What to produce> What you give back must match the data character for character.

Provided data>
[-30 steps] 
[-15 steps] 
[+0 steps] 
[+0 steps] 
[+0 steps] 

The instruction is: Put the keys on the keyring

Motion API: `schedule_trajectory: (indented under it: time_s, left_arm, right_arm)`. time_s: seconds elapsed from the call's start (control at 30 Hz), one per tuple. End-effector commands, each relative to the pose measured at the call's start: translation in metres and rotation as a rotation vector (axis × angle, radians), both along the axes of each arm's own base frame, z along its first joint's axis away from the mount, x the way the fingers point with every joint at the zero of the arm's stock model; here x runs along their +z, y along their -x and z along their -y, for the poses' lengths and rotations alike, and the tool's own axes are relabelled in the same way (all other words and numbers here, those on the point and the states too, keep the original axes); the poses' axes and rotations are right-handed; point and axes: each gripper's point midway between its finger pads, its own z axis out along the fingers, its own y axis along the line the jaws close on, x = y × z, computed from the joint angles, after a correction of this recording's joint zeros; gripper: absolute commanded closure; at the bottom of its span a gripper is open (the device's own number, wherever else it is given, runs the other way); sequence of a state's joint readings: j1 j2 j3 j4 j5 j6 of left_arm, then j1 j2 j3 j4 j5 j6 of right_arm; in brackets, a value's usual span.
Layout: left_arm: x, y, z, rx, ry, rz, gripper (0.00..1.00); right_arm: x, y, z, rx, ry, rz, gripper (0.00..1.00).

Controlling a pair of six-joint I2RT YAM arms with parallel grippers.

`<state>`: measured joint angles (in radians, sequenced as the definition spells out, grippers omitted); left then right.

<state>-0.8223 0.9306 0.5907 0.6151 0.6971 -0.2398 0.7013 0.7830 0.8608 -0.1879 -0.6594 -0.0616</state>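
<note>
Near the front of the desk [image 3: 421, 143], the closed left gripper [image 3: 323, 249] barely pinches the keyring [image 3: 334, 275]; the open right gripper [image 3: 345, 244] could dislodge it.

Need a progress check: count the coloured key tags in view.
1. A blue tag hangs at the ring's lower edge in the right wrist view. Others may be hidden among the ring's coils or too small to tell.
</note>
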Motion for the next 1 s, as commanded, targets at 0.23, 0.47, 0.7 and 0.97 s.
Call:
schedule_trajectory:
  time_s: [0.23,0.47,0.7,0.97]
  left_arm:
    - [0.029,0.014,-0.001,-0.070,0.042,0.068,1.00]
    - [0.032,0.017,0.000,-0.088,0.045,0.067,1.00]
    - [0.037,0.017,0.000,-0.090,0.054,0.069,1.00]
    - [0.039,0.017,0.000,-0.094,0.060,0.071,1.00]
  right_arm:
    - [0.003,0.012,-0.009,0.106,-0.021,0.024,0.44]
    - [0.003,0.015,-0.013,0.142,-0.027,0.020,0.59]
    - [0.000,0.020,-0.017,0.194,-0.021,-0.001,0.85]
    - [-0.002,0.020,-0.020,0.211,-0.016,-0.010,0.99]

Response area>
[-30 steps] 
[-15 steps] 
[+0 steps] 
[+0 steps] 
[+0 steps] 

The instruction is: Put the keys on the keyring

Motion API: `schedule_trajectory: (indented under it: time_s, left_arm, right_arm)`. time_s: seconds elapsed from the call's start (control at 30 Hz), one per tuple. End-effector commands, each relative to the pose measured at the call's start: translation in metres and rotation as a rotation vector (axis × angle, radians), both along the axes of each arm's own base frame, z along its first joint's axis away from the mount, x the way the fingers point with every joint at the zero of the arm's stock model; here x runs along their +z, y along their -x and z along their -y, for the poses' lengths and rotations alike, and the tool's own axes are relabelled in the same way (all other words and numbers here, those on the point and the states too, keep the original axes); the poses' axes and rotations are right-handed; point and axes: each gripper's point midway between its finger pads, its own z axis out along the fingers, its own y axis along the line the jaws close on, x = y × z, computed from the joint angles, after a correction of this recording's joint zeros; gripper: absolute commanded closure; at the bottom of its span a gripper is open (the device's own number, wherever else it is given, runs the other way); sequence of a state's joint readings: j1 j2 j3 j4 j5 j6 of left_arm, then j1 j2 j3 j4 j5 j6 of right_arm; in brackets, a value's usual span.
Layout: left_arm: x, y, z, rx, ry, rz, gripper (0.00..1.00); right_arm: x, y, z, rx, ry, rz, gripper (0.00..1.00).

Controlling a pair of six-joint I2RT YAM arms with parallel grippers.

`<state>`: measured joint angles (in radians, sequenced as the definition spells out, grippers omitted); left then right.

<state>-0.8223 0.9306 0.5907 0.6151 0.6971 -0.2398 0.7013 0.7830 0.8608 -0.1879 -0.6594 -0.0616</state>
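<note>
Near the front of the desk [image 3: 421, 143], the closed left gripper [image 3: 323, 249] barely pinches the keyring [image 3: 334, 275]; the open right gripper [image 3: 345, 244] could dislodge it.

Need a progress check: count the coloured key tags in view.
1. A blue tag hangs at the ring's lower edge in the right wrist view. Others may be hidden among the ring's coils or too small to tell.
</note>
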Motion for the next 1 s, as commanded, targets at 0.23, 0.47, 0.7 and 0.97 s.
Call:
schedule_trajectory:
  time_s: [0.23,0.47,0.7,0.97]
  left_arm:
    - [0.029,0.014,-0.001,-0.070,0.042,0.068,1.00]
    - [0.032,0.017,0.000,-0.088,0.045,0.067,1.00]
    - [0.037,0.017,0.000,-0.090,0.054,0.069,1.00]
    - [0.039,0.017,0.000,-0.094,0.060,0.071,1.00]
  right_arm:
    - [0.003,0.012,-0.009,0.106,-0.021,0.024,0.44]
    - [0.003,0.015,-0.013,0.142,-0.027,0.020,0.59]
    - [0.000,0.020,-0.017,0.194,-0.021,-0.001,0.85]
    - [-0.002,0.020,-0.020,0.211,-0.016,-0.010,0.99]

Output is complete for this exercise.